As is known, it was to retain the DMK’s support that the government was reluctant to act against Raja. But, the Tamil Nadu voters did not have any time for this compulsion of the coalition dharma – to use a word to underline the amoral considerations which guided the government in this as well as other matters such as the recent attempt to shield the guilty in the Adarsh housing society scam.

Arguably, as in the case of the ordinance which roused Rahul Gandhi’s ire, Manmohan Singh alone is not to blame for trying to keep the DMK in good humour. Sonia Gandhi, too, must have approved of such expediency, for having spent eight years – 1996 to 2004 – in the wilderness, she apparently did not want a mere matter of rectitude in ministerial conduct to derail the government.

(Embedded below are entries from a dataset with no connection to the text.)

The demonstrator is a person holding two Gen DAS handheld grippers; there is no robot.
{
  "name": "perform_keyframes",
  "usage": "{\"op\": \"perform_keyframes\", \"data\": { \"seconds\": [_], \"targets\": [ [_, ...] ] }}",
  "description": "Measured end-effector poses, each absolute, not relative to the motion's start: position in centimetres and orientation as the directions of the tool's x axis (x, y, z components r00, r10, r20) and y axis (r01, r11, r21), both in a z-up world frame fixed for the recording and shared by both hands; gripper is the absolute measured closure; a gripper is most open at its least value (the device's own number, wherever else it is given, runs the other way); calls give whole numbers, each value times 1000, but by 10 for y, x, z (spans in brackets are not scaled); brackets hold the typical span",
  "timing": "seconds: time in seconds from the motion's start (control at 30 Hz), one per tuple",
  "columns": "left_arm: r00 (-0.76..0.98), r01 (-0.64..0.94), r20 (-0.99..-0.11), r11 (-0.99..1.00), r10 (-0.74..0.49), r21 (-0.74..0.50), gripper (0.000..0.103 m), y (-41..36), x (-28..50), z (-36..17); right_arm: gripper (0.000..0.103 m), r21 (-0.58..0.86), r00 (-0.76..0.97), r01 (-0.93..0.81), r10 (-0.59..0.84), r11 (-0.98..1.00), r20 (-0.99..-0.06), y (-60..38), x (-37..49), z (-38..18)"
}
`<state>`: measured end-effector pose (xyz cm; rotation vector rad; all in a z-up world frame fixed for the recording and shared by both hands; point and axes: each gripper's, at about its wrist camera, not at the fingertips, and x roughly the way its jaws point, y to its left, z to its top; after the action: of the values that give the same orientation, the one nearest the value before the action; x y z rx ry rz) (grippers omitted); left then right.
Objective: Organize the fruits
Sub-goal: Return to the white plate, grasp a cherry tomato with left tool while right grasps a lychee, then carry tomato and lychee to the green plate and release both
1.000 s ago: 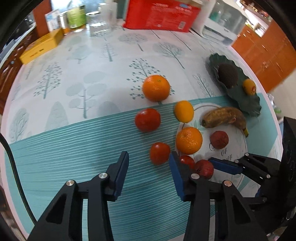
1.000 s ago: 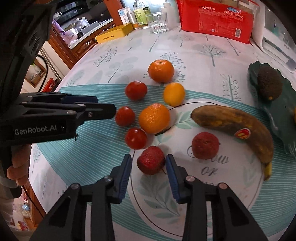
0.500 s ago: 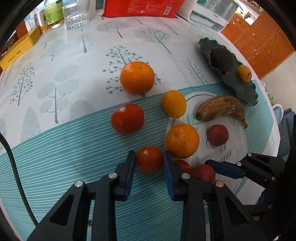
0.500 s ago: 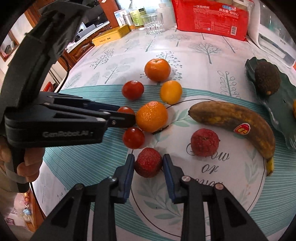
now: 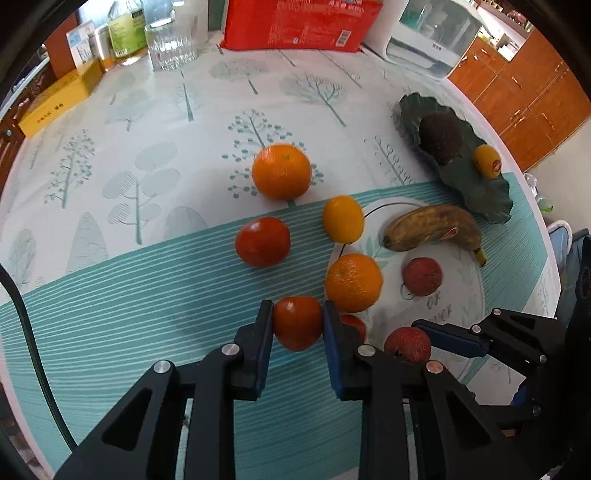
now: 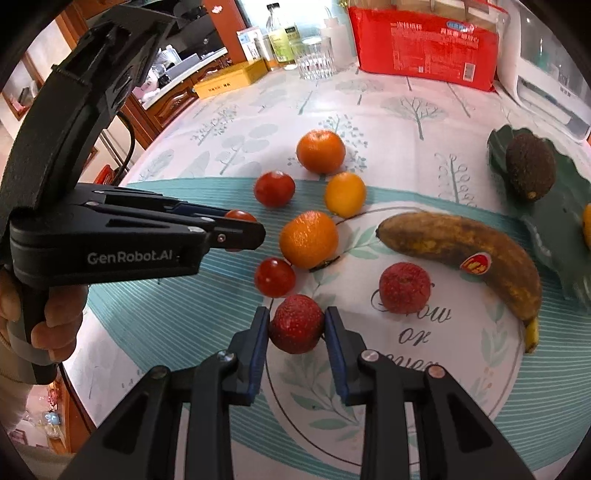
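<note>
Both grippers' jaws have now closed on tomato and lychee.

Left wrist view: sits low behind the left gripper, looks forward and down along its fingers across the table toward the far red package; very close to the nearest fruit.

Right wrist view: same low stance behind the right gripper, facing the same far edge, set a little further right.

Shared ground: banana, the oranges, the green dish. Each view catches the other gripper at its edge.
</note>
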<state>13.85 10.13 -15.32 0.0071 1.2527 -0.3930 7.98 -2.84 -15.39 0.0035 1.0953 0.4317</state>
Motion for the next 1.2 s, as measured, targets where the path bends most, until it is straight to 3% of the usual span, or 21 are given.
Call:
{"op": "perform_keyframes", "data": {
  "seconds": [0.27, 0.67, 1.2],
  "targets": [
    [330, 313, -899, 932, -288, -183, 79, 74, 121, -97, 73, 208, 449, -335, 350, 919, -822, -58, 69, -110],
    [393, 407, -854, 897, -340, -170, 79, -27, 105, -31, 73, 183, 560, -274, 312, 944, -768, -141, 51, -50],
    [417, 391, -846, 906, -333, -164, 79, -136, 166, -25, 73, 160, 600, -74, 172, 984, -782, -274, 119, -38]
  ]
}}
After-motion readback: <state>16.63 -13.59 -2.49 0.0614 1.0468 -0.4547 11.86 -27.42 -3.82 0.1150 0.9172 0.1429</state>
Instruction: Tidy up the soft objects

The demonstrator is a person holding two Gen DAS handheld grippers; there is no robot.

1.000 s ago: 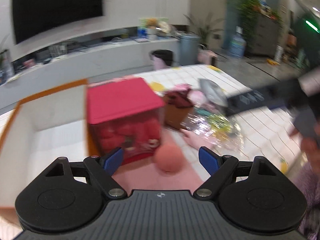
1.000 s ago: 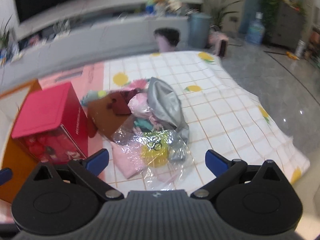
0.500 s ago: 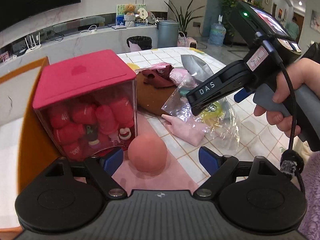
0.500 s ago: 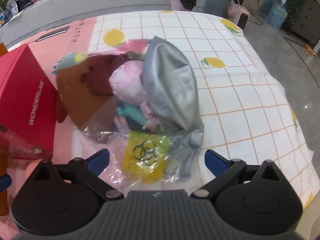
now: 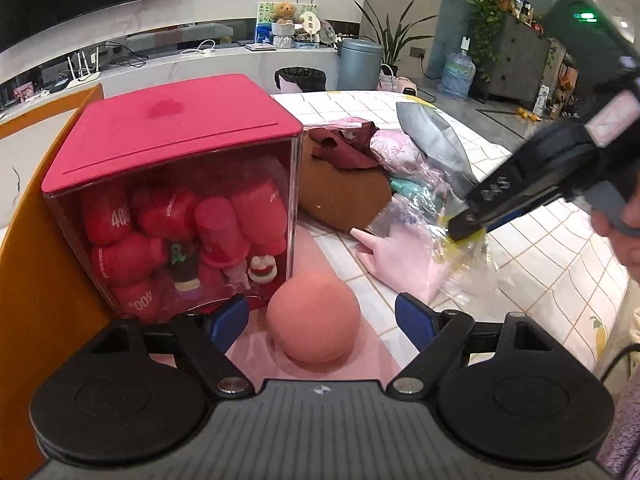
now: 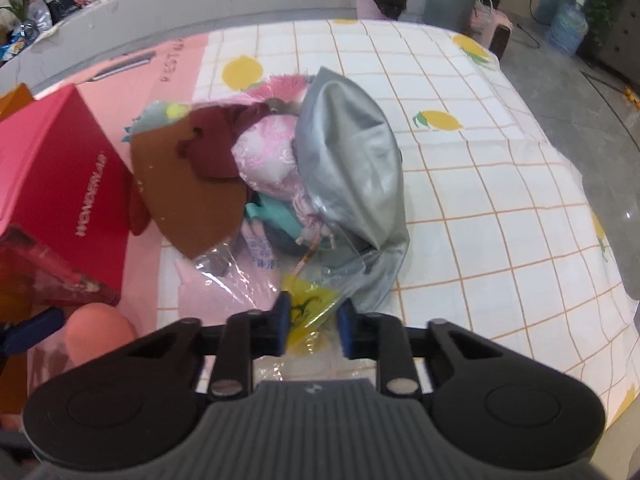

But, again, the responsibility for letting a minister to follow virtually his own rules lay with the prime minister. As it also did in allowing Jayanthi Natarajan to run the environment ministry in accordance with the rules of the licence-permit raj as Manmohan Singh himself admitted. If Raja was given so much leeway to placate the DMK, Jayanthi Natarajan – and Jairam Ramesh before her – were allowed to harass the private sector in keeping with Sonia Gandhi’s socialistic predilections.

It took the party’s drubbing in four states for the Congress to realize that the economic policies of the 1960s and ’70s no longer had popular approval. Hence, Natarajan’s summary removal and the post-haste sanction given to the POSCO’s mining project, which had been held up for eight years.

But, what these developments show is that although the prime minister was aware of the environment ministry’s obstructionism, he lacked the will to act earlier. It is the absence of the courage of conviction which is likely to be noted with disapproval by historians. It is possible that as a former bureaucrat, Manmohan Singh is happier following orders than in formulating and implementing any of his own. His role in carrying out the economic reforms between 1991 and ’96 was more as the finance minister under P V Narasimha Rao than as someone with an abiding commitment to pro-market policies.

Had he been such a votary of liberalisation and globalisation, then he wouldn’t have allowed Sonia Gandhi’s kitchen cabinet – the left-leaning National Advisory Council (NAC) – to stall the reforms and let the growth rates plummet. History will see Manmohan Singh, therefore, as someone who was unwilling to stand up to be counted.